My name is Lennie Rosenkrans, aka tom sawyer on the AHA brewing forum. I am a native son of, and currently reside in Hannibal MO. I’m a biochemist by training, work at a cement plant for funds, but I live to ferment. I’ve been brewing for something like a dozen years, cranking out many mediocre batches of extract brew at high fermentation temperatures in my early career, followed by a brief hiatus and then the more recent run of good AG brews done the right way. Mark Twain himself would be proud of my beer, even as he sued me for copyright infringement on the sawyer monicker.
I am the founder and self-appointed Supreme Commander of the Hannibal Area Homebrewers Association, or HAHA. Our motto is, “What the helles are you laughing at?” OK not really. We started as a dedicated group of four brewers, several Irish folk musicians and a few innocent bystanders, with some overlap between subsets such that there were around eight of us at most. Since then our ranks have swelled to six brewers, a rotation of talent within the Irish folk band and the innocent bystanders are no longer innocent. We might add up to a dozen at this point. Meetings include music, good food and usually a demonstration of some sort. Last meeting the demo was nude belly dancing. OK not really.
I brew small batches so that I have a chance to brew often and still keep up on consumption. I try, in fact I NEED to brew on a weekly basis. It’s a sickness, as many of you can attest. I brew all-grain using a Dennybrew cooler MLT and the patent-pending batch sparge method. I’m currently delving into no-sparge and step mashes, and this year I’ve pledged to use mostly domestic base malts to see for myself what this country has to offer.

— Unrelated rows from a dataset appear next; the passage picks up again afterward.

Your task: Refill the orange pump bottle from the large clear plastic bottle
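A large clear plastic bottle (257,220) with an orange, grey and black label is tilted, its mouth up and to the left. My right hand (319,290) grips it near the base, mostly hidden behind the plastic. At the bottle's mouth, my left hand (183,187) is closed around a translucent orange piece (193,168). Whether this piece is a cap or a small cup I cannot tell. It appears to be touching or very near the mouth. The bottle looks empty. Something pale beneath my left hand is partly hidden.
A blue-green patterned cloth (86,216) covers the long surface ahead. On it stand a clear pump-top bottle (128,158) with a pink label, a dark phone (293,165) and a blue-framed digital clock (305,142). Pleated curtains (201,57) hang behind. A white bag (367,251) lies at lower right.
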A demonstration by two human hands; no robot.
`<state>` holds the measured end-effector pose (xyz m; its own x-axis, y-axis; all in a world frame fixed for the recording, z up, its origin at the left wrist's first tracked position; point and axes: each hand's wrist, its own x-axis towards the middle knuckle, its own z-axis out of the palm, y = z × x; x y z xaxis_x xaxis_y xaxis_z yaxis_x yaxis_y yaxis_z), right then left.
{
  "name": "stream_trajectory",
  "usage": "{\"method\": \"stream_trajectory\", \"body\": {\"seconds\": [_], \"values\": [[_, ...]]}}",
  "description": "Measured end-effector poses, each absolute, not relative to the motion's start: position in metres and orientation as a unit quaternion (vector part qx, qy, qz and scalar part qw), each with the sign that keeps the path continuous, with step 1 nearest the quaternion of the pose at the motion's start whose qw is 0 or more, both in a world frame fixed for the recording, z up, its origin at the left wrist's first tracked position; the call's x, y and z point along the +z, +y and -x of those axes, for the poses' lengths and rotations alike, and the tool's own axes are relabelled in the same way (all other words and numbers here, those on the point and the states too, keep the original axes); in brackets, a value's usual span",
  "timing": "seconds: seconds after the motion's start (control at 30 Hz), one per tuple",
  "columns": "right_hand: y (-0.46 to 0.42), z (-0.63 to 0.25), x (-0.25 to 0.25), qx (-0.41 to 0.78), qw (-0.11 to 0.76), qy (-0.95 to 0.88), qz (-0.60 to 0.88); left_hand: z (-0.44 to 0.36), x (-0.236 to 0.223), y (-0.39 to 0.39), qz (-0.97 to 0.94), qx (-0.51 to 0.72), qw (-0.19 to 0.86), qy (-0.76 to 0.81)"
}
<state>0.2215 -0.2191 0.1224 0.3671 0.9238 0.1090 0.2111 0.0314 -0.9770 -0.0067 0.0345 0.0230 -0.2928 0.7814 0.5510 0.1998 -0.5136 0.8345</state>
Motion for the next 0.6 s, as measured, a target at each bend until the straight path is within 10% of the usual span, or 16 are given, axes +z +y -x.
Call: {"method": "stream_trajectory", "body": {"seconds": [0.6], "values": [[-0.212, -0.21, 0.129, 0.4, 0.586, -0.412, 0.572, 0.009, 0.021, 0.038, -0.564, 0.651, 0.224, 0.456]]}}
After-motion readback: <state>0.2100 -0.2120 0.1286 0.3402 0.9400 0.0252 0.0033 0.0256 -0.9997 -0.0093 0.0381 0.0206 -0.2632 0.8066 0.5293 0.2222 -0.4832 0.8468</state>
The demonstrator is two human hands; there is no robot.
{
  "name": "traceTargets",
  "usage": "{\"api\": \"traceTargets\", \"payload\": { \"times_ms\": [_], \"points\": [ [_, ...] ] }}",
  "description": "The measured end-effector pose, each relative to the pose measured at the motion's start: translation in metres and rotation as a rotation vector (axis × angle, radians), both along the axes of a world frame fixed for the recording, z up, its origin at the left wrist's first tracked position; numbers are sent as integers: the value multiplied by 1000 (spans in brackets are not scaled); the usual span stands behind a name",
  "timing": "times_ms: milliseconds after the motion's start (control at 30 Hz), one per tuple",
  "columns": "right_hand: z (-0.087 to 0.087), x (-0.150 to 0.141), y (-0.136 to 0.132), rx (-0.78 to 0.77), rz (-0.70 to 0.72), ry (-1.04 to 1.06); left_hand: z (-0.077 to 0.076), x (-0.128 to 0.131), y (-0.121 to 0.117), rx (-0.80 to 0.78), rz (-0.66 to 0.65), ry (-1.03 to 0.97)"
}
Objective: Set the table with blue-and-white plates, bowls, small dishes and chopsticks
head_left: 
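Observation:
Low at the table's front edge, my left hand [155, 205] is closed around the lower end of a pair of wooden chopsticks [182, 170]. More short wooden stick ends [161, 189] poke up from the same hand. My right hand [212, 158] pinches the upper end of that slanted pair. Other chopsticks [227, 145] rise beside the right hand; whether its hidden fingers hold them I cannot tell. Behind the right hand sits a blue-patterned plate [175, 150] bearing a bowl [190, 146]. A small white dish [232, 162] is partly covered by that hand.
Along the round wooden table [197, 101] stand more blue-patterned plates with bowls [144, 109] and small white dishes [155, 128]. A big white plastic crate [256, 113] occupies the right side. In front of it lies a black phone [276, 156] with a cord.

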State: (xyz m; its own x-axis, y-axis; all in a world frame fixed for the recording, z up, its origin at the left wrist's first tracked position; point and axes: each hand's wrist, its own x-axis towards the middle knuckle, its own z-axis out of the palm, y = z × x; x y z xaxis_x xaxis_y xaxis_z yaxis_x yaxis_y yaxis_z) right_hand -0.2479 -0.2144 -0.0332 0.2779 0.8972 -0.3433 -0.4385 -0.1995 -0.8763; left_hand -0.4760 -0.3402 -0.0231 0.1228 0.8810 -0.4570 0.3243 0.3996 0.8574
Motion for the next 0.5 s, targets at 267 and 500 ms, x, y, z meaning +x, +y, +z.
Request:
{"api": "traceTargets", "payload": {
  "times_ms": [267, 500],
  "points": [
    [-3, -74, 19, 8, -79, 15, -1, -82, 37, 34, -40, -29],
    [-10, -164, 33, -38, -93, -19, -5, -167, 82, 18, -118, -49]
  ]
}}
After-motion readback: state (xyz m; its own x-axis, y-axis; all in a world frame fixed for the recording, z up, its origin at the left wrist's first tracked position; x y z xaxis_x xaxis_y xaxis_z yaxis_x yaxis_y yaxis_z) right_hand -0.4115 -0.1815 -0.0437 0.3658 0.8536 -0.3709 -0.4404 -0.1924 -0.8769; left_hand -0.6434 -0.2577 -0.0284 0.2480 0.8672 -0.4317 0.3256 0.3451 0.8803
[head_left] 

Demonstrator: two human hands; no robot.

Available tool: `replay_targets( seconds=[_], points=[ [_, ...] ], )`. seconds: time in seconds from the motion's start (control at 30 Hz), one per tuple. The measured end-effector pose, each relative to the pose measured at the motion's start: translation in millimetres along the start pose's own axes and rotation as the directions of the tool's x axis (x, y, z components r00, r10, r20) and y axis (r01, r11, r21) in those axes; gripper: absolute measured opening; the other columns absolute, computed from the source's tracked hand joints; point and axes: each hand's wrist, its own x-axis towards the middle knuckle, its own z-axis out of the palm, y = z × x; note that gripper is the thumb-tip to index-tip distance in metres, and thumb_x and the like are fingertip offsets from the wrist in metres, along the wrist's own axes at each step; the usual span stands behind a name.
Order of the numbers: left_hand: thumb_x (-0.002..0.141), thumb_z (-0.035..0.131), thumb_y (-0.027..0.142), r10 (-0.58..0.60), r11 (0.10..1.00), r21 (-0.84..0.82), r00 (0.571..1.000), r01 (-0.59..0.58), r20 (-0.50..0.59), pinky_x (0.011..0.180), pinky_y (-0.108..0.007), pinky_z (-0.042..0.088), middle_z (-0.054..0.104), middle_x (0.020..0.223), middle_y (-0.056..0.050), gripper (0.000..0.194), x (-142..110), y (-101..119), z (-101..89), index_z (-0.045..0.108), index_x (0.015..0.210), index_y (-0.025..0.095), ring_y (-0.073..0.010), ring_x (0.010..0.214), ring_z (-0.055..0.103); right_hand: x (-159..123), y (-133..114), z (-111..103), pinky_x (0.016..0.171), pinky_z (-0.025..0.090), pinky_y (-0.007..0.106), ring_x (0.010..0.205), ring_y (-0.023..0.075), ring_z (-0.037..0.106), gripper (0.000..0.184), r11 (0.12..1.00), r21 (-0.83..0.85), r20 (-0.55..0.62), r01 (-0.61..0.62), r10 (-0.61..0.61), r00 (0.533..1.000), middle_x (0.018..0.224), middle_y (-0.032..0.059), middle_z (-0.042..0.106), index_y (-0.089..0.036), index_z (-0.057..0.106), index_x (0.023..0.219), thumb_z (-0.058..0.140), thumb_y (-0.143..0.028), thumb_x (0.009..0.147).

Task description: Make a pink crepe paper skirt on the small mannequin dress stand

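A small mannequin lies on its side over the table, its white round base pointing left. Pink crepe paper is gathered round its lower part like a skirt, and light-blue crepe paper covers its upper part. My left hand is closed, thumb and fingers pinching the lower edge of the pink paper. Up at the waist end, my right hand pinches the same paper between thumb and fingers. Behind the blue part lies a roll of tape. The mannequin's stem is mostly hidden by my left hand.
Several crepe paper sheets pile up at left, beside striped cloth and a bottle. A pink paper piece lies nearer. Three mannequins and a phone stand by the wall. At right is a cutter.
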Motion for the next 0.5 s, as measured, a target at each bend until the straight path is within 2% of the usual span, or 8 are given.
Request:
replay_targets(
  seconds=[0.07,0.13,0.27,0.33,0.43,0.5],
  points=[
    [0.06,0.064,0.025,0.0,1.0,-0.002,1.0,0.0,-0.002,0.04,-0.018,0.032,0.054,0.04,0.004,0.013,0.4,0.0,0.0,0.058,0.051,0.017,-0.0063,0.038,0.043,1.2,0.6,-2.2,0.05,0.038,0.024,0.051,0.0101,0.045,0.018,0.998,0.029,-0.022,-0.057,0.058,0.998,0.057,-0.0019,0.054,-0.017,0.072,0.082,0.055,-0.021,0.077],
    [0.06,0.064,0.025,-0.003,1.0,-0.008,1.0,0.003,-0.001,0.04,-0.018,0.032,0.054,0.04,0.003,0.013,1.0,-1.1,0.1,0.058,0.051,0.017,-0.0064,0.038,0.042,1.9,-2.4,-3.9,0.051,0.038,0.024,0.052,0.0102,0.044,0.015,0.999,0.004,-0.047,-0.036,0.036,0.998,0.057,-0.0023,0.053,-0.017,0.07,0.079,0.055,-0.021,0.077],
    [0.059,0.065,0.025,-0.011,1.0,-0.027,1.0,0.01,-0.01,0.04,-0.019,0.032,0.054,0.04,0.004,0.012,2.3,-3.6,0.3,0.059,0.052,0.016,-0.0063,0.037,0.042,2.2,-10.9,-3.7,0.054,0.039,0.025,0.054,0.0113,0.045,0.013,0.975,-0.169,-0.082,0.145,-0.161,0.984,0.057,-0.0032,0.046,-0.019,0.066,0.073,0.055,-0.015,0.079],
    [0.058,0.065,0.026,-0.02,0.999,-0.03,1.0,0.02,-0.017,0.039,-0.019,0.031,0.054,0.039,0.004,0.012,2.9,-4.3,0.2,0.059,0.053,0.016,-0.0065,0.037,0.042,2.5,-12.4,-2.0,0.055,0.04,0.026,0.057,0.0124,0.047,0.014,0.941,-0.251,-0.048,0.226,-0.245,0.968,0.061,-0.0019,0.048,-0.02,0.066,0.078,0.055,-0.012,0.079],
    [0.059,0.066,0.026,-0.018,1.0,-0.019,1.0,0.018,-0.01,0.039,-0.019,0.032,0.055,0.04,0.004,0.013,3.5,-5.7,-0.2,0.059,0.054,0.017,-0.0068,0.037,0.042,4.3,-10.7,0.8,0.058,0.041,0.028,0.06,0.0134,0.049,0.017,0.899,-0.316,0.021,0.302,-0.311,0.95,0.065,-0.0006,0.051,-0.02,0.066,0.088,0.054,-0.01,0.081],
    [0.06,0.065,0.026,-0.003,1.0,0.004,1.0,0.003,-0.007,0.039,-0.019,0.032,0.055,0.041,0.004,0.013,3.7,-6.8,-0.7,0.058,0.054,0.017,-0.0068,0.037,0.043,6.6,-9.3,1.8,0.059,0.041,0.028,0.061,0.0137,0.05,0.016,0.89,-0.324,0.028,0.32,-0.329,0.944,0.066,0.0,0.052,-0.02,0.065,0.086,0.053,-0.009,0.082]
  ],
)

My friends and I procure bulk supplies from St Louis. Shout out to Kent at MO Malting. We turn every pickup into an impromptu tasting, last time we tasted fourteen different beers (we brought twelve). So far our record is 420lb of malt in the Prius with plenty of room to spare. Still got 48mpg for the entire 200-mile round trip. But I digress.
My house brews are Best Bitter rotated with APA for me, and a variety of wheat beers for the wife. I also do a lot of wild brews and have an 11gal barrel full of Flanders Red that I pull from every six months, solera-style. Good stuff, getting better all the time. I brew lots of different styles and will have at least ten on hand at any given point in time. I also make wine and have around 1200 bottles of various kit, fruit and fresh grape wines in the basement, along with three small barrels for aging wine. Makes it difficult to decide what to have at the cocktail hour. Its beer for me, two days out of three.
I really don’t have any favorite malts or hops per se, they all have their places. I also don’t have favorite recipes. I just work off the style guidelines and create variations on the theme. I keep records and have a binder full of recipes, but I rarely look back once the beer is consumed. Nor do I name my beers, other than the general style and date of birth. This is just a general philosophical deal, even my pets’ names are Dog #1, Dog #2 and TC (short for The Cat). OK not really. What I do love is variety. They say it’s the spice of life you know. When it comes to variety, my brewing is a veritable habanero. Although I’ve never brewed a pepper beer, hmm…
I became a Recognized BJCP judge last year. Sounds fancy until you find out its the lowest rank you can get without flunking out. My aim was to find out how much I knew about brewing. I know a lot about brewing, just not so much about judging. Someday I’ll try again, Grand Master is within reach. OK not really. Certified is a distinct possibility though. To practice up I’ve been judging some contests and have met many excellent brewers and cool people in the process. No overlap of subsets there (just kidding.) I even entered some brews and won a couple of medals. Who knew they had a category for Worst of Show. My wife comes along and she’s become an awesome stewardess. Her job as a high school science teacher means she has great organizational skills and the ability to keep a bunch of unruly kids in line, exactly what’s needed at your average homebrew contest. You know who you are.
In any case, I would like to nominate myself to be homebrewer of the decade, but I’ll settle for HOTW. Yes I am shameless. No, really.